**** LISTED ENTRIES ****

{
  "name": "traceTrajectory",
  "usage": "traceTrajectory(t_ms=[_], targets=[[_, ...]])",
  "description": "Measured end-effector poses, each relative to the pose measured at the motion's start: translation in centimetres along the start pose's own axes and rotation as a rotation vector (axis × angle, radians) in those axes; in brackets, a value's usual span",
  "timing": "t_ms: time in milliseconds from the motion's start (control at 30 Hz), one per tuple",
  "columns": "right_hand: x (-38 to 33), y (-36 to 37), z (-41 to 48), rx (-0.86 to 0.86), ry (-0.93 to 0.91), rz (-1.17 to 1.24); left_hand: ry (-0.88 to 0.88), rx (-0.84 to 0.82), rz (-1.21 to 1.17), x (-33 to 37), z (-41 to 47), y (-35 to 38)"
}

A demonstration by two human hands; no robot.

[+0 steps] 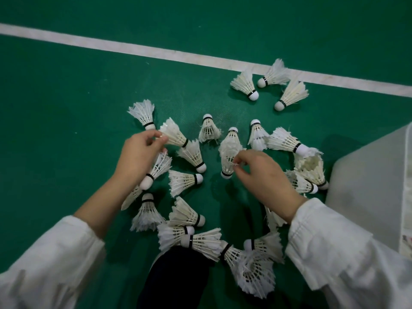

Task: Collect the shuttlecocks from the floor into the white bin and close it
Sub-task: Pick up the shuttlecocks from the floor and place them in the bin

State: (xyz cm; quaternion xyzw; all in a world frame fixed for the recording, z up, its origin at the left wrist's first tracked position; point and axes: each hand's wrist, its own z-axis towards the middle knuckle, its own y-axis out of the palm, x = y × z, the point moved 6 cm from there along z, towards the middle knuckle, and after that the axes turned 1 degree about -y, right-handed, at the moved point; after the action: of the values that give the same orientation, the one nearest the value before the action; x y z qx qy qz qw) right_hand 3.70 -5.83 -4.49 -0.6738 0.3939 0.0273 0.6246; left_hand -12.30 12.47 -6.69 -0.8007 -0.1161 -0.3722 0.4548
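Looking down, your left hand (138, 152) pinches the feather rim of the left shuttlecock (172, 134); your right hand (265, 175) pinches feathers of the centre shuttlecock (228, 156). Other shuttlecocks (185, 181) lie scattered on the green floor (66, 108), near the white bin (367, 175) at the right.

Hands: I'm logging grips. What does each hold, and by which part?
The left hand pinches the left shuttlecock by its feather rim; the right hand pinches the centre shuttlecock by its feather skirt.
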Motion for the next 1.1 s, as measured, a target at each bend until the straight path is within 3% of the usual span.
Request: traceTrajectory(t_ms=[133, 367, 500, 667, 867, 1100], targets=[[-0.5, -2.7, -1.4, 0.006, -0.084, -0.031, 0.212, -0.005, 0.325, 4.6, -3.7, -1.2], [0.4, -12.0, -4.0, 0.039, -0.198, -0.204, 0.626, -0.142, 0.618, 17.3, -8.8, 1.8], [3.4, -18.4, -7.8, 0.162, -0.115, -0.228, 0.848, -0.195, 0.732, 25.4, -10.7, 5.7], [11.5, -24.6, -14.8, 0.397, 0.151, -0.139, 1.033, -0.178, 0.647, 34.3, -13.5, 11.3], [21.3, -23.0, -20.8, 0.420, 0.453, -0.068, 1.017, -0.222, 0.534, 36.7, -17.3, 20.1], [25.1, -20.4, -18.6, 0.448, 0.433, -0.057, 0.892, -0.186, 0.489, 33.8, -18.1, 24.2]])
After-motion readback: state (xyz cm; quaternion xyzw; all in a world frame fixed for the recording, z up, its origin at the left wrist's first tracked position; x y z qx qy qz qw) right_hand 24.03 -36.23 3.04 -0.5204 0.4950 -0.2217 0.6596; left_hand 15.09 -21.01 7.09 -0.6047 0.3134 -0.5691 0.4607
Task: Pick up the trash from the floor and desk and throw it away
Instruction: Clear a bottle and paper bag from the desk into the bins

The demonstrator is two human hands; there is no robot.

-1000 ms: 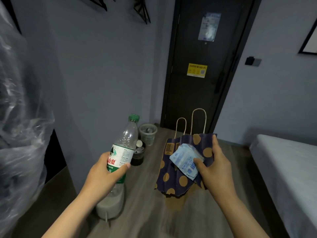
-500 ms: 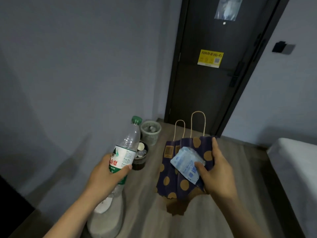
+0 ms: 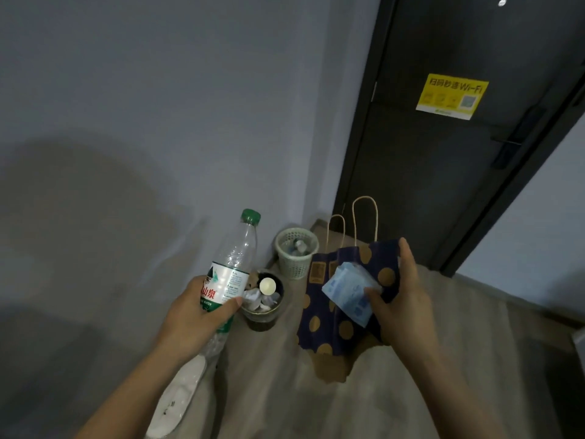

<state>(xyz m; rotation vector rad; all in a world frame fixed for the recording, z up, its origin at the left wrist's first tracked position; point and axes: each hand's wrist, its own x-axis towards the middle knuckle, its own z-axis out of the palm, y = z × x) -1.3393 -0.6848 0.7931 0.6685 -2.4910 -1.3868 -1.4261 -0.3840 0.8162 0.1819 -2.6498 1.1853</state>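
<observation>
1. Two arms enter from the lower edge, one from about 7 o'clock, the other from about 5 o'clock.
2. Both forearms are bare as far as the picture shows; no sleeve or cuff reaches into view.
3. The left hand [image 3: 193, 315] is ungloved, with short plain nails.
4. The right hand [image 3: 400, 301] is ungloved too; its wrist is bare.

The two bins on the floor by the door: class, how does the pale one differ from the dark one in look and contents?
The pale bin has latticed walls; the dark bin has solid walls. The pale bin stands nearer the door, the dark bin nearer the person. The dark bin is heaped to its rim; the pale bin's trash sits lower. Both stand upright and hold trash.
</observation>
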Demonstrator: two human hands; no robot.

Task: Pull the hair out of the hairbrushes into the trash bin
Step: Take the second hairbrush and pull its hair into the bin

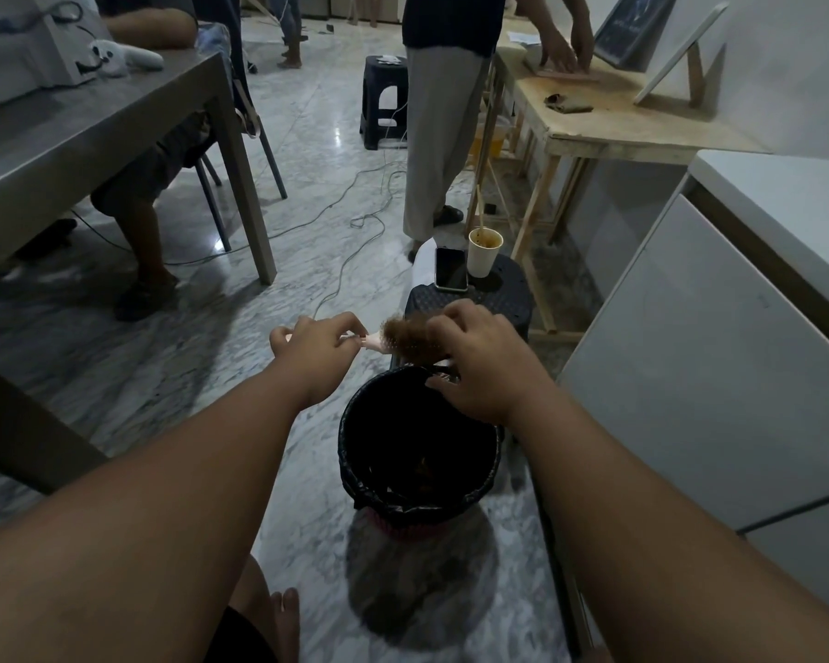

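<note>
A pale pink hairbrush (373, 341) is held level just above the far rim of the trash bin (350, 437), which is lined with a black bag. My left hand (314, 349) grips the brush's handle. The brush head is packed with a fluffy clump of brown hair (408, 338). My right hand (475, 363) is closed over the right part of the brush head, fingers pinching into the hair. Some brownish hair lies at the bottom of the bin.
A black stool (518, 299) behind the bin carries a phone (451, 269) and a paper cup (484, 253). A person stands at a wooden table (618, 131) on the right; another sits at a grey table (68, 150) on the left. Cables cross the marble floor. A white cabinet (719, 356) stands right.
</note>
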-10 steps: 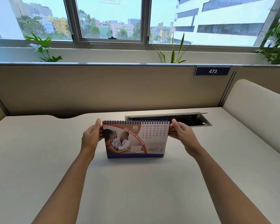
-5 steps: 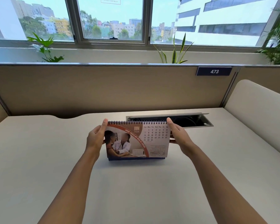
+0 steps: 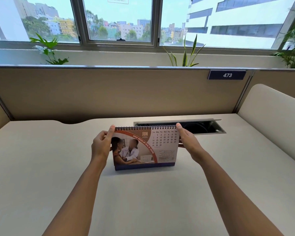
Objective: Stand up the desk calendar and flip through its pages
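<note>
The desk calendar [image 3: 144,148] stands up on the white desk [image 3: 41,167], just in front of the open cable tray [image 3: 180,127]. It shows the June page. The left hand [image 3: 100,146] pinches its left edge — thumb in front, up by the spiral rings. The right hand [image 3: 188,142] grips the right edge the same way. The hands are apart, one on each side.

Two bare forearms in shot, no sleeves showing anywhere. The left hand [image 3: 100,146] wears no ring, watch or glove, and the right hand [image 3: 188,143] is just as plain.
</note>
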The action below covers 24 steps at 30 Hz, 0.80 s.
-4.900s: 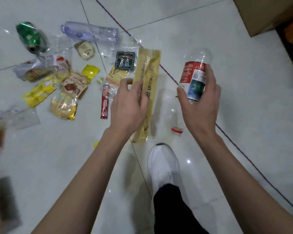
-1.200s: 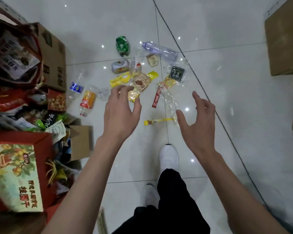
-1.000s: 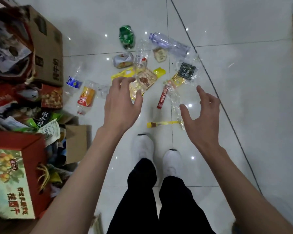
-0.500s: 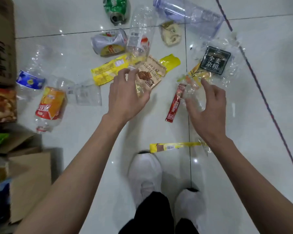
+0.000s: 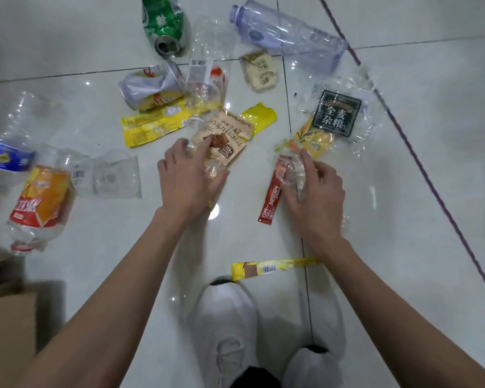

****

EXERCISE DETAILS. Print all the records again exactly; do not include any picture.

SOLUTION BELOW.
{
  "name": "traceTrajectory",
  "usage": "traceTrajectory(t_ms=[_], targets=[[_, ...]])",
  "description": "Measured end-effector poses, each relative to the pose measured at the motion's start: translation in centimetres along the start pose's own axes and rotation as a rotation vector (axis × angle, radians) in those axes; in brackets, a value's usual span",
  "timing": "t_ms: time in milliseconds from the motion's start (control at 30 Hz), one per tuple",
  "columns": "right_hand: x (-38 to 33), y (-36 to 37), z (-41 to 48), rx (-0.86 to 0.86), ry (-0.93 to 0.91), rz (-1.17 to 1.24); left_hand: ry (-0.88 to 0.88), rx (-0.84 to 0.82), rz (-1.21 to 1.17), x (-33 to 37), z (-41 to 47), y (-35 to 38)"
}

A demonstration by two human hands; no robot.

[+0 steps] 

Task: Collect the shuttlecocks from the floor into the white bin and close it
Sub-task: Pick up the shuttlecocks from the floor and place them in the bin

State: (xyz cm; quaternion xyzw; all in a world frame fixed for the recording, z up, its origin at the left wrist's first tracked position; point and axes: each hand's wrist, its own z-axis towards the middle knuckle, its own y-axis out of the palm, x = y × z, the point moved 6 cm from there along z, towards the middle knuckle, and after that the axes turned 1 degree about -y, right-handed, at the moved point; after the action: of the values that give the same orientation, the one nearest the value before the action; x y z qx qy qz qw) right_hand 3.70 -5.83 -4.49 -0.6738 0.3939 0.0273 0.6246; left_hand -12.30 12.47 -6.69 -0.8007 -0.1161 -0.3722 0.4548
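Looking down, your left hand (138, 152) pinches the feather rim of the left shuttlecock (172, 134); your right hand (265, 175) pinches feathers of the centre shuttlecock (228, 156). Other shuttlecocks (185, 181) lie scattered on the green floor (66, 108), near the white bin (367, 175) at the right.

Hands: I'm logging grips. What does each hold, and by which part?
The left hand pinches the left shuttlecock by its feather rim; the right hand pinches the centre shuttlecock by its feather skirt.
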Motion for the next 1.1 s, as measured, a target at each bend until the straight path is within 3% of the usual span.
Request: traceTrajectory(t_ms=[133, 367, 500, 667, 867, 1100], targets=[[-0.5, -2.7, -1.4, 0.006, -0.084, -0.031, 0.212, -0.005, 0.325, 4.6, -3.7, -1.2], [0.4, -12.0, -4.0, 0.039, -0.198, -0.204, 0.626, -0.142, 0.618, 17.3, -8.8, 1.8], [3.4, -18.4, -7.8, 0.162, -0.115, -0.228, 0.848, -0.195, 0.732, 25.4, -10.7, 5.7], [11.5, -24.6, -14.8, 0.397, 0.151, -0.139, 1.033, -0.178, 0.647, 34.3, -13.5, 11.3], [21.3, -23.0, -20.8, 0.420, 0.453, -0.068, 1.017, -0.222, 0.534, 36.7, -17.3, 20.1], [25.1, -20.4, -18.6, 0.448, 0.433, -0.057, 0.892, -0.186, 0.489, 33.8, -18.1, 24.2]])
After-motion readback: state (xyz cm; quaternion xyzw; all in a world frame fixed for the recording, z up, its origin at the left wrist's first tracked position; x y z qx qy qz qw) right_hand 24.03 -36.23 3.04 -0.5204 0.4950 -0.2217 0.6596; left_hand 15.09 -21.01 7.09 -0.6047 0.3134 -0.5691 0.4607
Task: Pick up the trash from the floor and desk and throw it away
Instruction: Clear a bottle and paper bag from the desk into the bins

The demonstrator is two human hands; there is no robot.

-1000 ms: 
-500 ms: 
+0 ms: 

<state>(xyz m; rotation vector rad; all in a world frame fixed for the recording, z up, its origin at the left wrist's first tracked position; point and axes: each hand's wrist, its own x-axis towards the middle knuckle, its own z-axis out of the palm, y = z × x) -1.3393 -0.6848 0.7931 0.6685 -2.4910 -1.3868 -1.4261 -0.3840 0.8162 0.1819 -2.6498 1.1853</state>
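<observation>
1. Two arms enter from the lower edge, one from about 7 o'clock, the other from about 5 o'clock.
2. Both forearms are bare as far as the picture shows; no sleeve or cuff reaches into view.
3. The left hand [image 3: 193, 315] is ungloved, with short plain nails.
4. The right hand [image 3: 400, 301] is ungloved too; its wrist is bare.

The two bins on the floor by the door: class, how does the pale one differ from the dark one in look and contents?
The pale bin has latticed walls; the dark bin has solid walls. The pale bin stands nearer the door, the dark bin nearer the person. The dark bin is heaped to its rim; the pale bin's trash sits lower. Both stand upright and hold trash.
</observation>
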Demonstrator: two human hands; no robot.

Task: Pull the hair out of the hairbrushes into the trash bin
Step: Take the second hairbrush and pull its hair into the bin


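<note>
A pale pink hairbrush (373, 341) is held level just above the far rim of the trash bin (350, 437), which is lined with a black bag. My left hand (314, 349) grips the brush's handle. The brush head is packed with a fluffy clump of brown hair (408, 338). My right hand (475, 363) is closed over the right part of the brush head, fingers pinching into the hair. Some brownish hair lies at the bottom of the bin.
A black stool (518, 299) behind the bin carries a phone (451, 269) and a paper cup (484, 253). A person stands at a wooden table (618, 131) on the right; another sits at a grey table (68, 150) on the left. Cables cross the marble floor. A white cabinet (719, 356) stands right.
</note>
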-10 steps: 
-5 steps: 
+0 steps: 
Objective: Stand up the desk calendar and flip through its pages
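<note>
The desk calendar [image 3: 144,148] stands up on the white desk [image 3: 41,167], just in front of the open cable tray [image 3: 180,127]. It shows the June page. The left hand [image 3: 100,146] pinches its left edge — thumb in front, up by the spiral rings. The right hand [image 3: 188,142] grips the right edge the same way. The hands are apart, one on each side.

Two bare forearms in shot, no sleeves showing anywhere. The left hand [image 3: 100,146] wears no ring, watch or glove, and the right hand [image 3: 188,143] is just as plain.
</note>
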The action below covers 24 steps at 30 Hz, 0.80 s.
-4.900s: 
-1.200s: 
-1.000s: 
-0.500s: 
+0.000s: 

The response to the exercise is complete.